PROMPT: Instruction for the data below: set down exactly the lines from the line with "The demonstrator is" to the line with "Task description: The", inclusive, and no others.

=-=-=-=-=

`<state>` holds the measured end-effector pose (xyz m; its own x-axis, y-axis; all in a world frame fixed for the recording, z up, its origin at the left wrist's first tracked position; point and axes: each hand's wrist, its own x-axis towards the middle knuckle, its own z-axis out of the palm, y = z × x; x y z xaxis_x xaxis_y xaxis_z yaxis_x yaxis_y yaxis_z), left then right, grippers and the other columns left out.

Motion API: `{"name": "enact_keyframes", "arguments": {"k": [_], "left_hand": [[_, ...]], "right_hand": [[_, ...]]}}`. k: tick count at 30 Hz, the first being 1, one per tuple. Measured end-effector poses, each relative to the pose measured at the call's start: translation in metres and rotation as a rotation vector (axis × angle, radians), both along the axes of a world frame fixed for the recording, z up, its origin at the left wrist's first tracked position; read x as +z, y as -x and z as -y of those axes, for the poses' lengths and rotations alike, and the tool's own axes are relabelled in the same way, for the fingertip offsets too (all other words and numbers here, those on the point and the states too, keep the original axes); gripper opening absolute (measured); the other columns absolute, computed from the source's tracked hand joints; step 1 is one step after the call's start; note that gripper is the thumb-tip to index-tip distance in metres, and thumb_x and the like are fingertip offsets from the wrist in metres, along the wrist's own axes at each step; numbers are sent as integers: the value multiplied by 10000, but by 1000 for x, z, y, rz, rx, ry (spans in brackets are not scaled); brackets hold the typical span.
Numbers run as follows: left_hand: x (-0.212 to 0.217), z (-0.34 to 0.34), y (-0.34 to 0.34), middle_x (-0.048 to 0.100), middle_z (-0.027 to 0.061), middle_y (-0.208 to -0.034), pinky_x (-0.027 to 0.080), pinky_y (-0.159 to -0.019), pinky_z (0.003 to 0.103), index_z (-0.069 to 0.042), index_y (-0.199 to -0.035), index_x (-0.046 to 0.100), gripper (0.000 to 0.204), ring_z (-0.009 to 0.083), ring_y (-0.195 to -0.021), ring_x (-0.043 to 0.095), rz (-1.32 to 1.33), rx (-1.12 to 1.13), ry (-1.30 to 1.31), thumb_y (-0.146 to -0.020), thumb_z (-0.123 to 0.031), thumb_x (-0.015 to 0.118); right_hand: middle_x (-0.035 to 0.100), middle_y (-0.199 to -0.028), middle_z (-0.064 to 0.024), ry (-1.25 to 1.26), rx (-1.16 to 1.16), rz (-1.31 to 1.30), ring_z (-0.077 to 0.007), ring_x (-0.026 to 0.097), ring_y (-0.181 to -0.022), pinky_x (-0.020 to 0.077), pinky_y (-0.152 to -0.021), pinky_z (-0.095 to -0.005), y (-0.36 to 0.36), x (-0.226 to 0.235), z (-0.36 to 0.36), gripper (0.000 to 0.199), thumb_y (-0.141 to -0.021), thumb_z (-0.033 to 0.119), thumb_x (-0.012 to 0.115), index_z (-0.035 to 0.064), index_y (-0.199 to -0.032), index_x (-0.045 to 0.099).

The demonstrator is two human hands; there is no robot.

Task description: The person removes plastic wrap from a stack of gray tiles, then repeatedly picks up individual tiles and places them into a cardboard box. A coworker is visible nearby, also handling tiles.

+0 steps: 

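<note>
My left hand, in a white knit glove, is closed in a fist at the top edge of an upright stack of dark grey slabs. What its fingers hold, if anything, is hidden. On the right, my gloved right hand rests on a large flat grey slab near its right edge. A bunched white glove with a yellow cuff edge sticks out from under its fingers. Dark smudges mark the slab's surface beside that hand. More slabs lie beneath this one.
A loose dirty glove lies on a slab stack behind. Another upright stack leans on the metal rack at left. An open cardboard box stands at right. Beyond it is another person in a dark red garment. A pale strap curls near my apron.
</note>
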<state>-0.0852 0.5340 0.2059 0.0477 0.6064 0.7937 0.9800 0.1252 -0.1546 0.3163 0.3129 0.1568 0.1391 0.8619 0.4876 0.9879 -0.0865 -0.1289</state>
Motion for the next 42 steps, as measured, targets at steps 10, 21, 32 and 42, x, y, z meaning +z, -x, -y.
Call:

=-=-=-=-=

RESPONSE:
The demonstrator is two human hands; there is no robot.

Task description: The person removes plastic wrap from a stack of gray tiles, then repeatedly picks up individual tiles and places them into a cardboard box. A coworker is visible nearby, also handling tiles.

Nothing remains to be added to the answer.